Funkcje . W zależności od ich funkcji wyróżnia się różne typy lizosomów: fagolizosomy, autofagolizosomy, ciała resztkowe itp. Autofogolizosomy powstają w wyniku fuzji lizosomu z autofagosomem, czyli pęcherzykami zawierającymi własne kompleksy makromolekularne komórki, na przykład całe organelle komórkowe lub ich fragmenty, które utraciły swoje właściwości funkcjonalne i ulegają zniszczeniu. fagolizosomy (fagosomy) powstają w wyniku połączenia lizosomów z pęcherzykami fagocytarnymi lub pinocytotycznymi, które zawierają materiał wychwycony przez komórkę w celu trawienia wewnątrzkomórkowego. Zawarte w nich aktywne enzymy mają bezpośredni kontakt z biopolimerami, które ulegają rozkładowi. Pozostałości ciał- są to niepodzielne cząstki otoczone błoną, mogą długo pozostawać w cytoplazmie i zostać tam wykorzystane lub usunięte na zewnątrz komórki w drodze egzocytozy. W pozostałościach gromadzi się materiał, którego rozkład jest trudny (na przykład brązowy pigment – ​​lipofuscyna, zwany także „pigmentem starzeniowym”). Zatem głównymi funkcjami lizosomów są:

1) autofagia - rozszczepienie własnych składników komórki, całych komórek lub ich grup na autofagolizosomy (np. resorpcja ogona kijanki, gruczołu piersiowego u młodzieży, liza komórek wątroby podczas zatrucia)

2) heterofazja- rozkład obcych substancji w fagolizosomach (na przykład rozkład cząstek organicznych, wirusów, bakterii, które w taki czy inny sposób dostały się do komórki)

3) funkcja trawienna - u organizmów jednokomórkowych endosomy łączą się z pęcherzykami fagocytarnymi i tworzą wakuolę trawienną, która przeprowadza trawienie wewnątrzkomórkowe

4) funkcja wydalnicza- usuwanie niestrawionych resztek z komórki za pomocą ciałek resztkowych.

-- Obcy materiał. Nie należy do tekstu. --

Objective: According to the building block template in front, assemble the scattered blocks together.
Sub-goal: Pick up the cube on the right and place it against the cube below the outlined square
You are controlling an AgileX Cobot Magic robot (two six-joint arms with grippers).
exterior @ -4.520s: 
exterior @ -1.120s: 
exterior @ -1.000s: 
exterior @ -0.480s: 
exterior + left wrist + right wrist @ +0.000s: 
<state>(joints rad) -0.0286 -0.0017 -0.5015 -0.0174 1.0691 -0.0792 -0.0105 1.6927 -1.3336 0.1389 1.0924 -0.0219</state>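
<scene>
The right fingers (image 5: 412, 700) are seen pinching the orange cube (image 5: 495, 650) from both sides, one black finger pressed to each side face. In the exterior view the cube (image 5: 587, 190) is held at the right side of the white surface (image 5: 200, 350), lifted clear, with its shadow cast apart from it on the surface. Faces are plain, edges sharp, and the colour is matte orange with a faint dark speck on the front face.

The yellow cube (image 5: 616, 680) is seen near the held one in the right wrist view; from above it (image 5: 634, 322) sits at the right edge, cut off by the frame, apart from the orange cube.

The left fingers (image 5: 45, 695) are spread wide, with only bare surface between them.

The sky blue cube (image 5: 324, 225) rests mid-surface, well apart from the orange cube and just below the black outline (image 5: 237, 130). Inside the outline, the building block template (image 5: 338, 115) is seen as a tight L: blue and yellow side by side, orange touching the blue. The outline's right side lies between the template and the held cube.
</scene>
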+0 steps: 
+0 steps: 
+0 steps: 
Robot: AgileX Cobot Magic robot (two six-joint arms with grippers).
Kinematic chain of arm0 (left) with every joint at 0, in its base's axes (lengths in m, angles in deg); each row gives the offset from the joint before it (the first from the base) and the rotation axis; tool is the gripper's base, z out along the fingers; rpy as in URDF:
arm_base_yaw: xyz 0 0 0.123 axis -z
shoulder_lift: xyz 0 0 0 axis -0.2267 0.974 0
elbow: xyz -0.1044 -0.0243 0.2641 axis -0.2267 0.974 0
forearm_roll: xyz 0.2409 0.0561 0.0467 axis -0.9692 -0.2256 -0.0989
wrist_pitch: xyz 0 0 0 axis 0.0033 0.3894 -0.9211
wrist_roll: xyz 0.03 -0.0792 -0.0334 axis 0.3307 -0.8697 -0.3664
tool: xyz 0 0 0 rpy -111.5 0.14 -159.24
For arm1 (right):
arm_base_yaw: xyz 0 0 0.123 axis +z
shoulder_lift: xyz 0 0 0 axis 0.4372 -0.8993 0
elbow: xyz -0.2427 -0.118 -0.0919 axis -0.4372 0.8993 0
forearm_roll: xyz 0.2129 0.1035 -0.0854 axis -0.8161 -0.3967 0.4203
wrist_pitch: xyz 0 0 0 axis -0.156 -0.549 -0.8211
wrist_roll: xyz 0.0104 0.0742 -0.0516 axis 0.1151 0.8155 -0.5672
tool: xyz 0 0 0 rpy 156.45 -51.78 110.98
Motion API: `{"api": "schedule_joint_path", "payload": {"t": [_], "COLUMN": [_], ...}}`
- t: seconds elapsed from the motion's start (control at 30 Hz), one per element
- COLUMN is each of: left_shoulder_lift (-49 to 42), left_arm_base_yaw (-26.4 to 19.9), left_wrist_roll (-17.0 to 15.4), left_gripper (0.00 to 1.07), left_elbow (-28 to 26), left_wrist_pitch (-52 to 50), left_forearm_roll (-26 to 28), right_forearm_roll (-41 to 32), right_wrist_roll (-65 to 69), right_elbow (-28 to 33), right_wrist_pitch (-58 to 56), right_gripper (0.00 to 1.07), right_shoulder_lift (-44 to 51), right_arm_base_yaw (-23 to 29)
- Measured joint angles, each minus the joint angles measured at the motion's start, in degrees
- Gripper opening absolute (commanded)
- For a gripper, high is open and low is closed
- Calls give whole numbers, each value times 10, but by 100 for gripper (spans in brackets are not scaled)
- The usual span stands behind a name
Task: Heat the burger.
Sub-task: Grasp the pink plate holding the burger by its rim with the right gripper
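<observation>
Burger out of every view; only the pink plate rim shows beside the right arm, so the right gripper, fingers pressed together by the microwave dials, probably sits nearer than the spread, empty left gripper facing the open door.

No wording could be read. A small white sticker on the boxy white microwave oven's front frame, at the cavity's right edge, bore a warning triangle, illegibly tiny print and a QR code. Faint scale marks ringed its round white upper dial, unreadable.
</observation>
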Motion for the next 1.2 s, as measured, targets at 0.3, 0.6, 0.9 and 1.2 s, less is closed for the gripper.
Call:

BIOLOGIA +Choroby magazynowe- choroby dziedziczne związane z utratą niektórych enzymów przez lizosomy. Konsekwencją tej utraty jest gromadzenie się w komórkach niestrawionych substancji, zakłócających normalne funkcjonowanie komórki. Choroby te mogą objawiać się rozwojem szkieletu, poszczególnych narządów wewnętrznych, ośrodkowego układu nerwowego itp. Rozwój miażdżycy, otyłości itp. wiąże się z niedoborem enzymów lizosomalnych.